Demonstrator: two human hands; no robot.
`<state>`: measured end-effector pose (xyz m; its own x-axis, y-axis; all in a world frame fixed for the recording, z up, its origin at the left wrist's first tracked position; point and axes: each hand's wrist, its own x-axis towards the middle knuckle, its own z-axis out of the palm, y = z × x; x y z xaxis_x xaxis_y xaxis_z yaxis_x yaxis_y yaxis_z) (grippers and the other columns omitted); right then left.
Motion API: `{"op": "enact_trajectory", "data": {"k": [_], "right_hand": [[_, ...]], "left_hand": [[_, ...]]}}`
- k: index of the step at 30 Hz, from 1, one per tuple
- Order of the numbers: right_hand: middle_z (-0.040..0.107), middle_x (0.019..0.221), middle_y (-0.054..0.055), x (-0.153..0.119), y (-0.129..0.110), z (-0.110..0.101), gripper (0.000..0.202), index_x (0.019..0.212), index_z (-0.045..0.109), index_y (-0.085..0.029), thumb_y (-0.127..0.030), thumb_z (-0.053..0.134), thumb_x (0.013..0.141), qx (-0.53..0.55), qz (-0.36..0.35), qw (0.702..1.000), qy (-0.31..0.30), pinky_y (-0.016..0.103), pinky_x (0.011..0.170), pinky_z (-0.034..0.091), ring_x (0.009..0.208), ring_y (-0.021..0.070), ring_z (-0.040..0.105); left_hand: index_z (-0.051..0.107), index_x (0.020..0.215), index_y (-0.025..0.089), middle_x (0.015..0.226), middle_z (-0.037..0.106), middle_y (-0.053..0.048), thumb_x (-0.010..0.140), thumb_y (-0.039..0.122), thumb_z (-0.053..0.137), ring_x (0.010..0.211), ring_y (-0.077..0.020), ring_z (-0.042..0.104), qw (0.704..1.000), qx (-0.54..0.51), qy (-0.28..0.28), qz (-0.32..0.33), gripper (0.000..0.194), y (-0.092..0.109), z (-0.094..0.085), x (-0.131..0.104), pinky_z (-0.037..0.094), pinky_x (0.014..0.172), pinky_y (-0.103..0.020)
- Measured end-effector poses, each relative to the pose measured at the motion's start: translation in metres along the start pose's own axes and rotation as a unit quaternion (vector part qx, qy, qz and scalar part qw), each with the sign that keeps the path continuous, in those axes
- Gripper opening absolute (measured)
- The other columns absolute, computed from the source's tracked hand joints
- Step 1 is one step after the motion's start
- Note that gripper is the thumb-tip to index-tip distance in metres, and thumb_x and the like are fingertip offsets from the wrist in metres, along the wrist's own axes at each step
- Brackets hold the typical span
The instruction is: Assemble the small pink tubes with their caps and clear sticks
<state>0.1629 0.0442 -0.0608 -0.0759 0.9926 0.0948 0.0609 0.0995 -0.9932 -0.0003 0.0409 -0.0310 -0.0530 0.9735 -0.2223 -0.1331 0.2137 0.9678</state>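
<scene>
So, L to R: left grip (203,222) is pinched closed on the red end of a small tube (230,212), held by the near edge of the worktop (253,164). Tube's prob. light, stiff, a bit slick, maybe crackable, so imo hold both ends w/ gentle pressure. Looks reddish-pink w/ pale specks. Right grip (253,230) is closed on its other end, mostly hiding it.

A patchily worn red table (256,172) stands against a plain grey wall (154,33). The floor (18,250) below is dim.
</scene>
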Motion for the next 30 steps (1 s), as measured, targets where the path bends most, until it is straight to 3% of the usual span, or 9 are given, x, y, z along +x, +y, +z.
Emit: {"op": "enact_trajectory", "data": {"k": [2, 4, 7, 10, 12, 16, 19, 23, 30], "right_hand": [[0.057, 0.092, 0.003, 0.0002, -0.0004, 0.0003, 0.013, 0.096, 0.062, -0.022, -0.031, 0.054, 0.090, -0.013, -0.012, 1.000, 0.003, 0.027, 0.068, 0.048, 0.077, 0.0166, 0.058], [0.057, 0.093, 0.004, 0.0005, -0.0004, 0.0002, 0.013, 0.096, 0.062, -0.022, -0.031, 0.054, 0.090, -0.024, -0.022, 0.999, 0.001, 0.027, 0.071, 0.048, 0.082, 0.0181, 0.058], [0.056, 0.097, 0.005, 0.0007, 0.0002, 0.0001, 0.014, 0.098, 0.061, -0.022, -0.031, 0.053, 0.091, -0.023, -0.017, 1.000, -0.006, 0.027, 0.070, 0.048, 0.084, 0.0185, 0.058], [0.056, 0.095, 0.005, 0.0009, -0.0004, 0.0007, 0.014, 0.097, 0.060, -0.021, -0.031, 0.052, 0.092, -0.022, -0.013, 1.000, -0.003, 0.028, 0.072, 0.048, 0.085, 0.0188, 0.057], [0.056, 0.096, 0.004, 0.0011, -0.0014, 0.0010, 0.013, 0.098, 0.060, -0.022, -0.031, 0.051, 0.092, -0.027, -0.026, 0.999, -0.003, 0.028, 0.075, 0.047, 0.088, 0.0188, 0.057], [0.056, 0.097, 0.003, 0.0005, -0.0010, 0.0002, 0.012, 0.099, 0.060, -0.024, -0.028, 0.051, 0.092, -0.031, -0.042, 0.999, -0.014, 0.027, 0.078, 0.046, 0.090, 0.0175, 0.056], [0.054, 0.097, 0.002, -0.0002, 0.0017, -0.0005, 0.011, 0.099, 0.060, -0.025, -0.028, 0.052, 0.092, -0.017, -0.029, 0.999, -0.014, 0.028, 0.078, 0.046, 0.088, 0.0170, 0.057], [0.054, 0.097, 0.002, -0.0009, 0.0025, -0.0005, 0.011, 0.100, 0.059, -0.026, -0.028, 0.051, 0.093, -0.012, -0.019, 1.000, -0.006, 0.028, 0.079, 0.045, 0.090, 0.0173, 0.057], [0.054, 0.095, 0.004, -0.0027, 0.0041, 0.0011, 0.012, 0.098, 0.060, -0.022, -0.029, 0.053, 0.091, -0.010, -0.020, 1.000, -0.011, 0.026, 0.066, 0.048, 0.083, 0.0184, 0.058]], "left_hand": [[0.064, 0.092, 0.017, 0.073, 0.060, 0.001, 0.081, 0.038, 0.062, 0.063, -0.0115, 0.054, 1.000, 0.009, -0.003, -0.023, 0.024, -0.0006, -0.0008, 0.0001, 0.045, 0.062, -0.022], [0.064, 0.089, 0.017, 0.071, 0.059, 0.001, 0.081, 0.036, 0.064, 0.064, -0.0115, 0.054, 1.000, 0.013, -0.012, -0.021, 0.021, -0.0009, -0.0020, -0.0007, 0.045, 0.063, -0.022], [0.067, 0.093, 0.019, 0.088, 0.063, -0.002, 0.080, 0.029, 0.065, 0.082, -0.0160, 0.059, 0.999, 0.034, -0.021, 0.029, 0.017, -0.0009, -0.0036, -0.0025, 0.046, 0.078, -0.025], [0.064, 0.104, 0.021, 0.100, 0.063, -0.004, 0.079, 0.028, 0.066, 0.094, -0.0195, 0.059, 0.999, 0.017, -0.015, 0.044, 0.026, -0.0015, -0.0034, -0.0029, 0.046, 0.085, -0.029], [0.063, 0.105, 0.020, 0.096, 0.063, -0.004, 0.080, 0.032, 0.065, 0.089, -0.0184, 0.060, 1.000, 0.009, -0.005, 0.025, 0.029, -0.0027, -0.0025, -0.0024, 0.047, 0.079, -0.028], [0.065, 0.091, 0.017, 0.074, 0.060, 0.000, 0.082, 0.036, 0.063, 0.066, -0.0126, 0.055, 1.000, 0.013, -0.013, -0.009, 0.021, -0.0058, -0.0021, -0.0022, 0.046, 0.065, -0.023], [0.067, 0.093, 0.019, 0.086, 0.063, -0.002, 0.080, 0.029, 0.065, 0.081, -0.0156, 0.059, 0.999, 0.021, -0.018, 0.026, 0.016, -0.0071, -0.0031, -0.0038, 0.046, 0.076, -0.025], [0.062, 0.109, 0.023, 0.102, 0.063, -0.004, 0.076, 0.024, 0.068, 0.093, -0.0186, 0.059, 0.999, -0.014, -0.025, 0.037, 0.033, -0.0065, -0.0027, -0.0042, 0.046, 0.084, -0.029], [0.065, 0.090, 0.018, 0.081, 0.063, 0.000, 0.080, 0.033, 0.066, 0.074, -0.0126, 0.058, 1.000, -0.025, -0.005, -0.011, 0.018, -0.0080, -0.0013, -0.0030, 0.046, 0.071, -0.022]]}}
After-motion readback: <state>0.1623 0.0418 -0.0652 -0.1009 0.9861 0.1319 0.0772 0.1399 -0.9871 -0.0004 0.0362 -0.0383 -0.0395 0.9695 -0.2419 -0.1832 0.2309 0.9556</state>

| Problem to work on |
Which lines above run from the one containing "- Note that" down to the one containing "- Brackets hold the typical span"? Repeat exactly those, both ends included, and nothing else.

| Finished exercise |
- Note that gripper is the thumb-tip to index-tip distance in metres, and thumb_x and the like are fingertip offsets from the wrist in metres, along the wrist's own axes at each step
- Brackets hold the typical span

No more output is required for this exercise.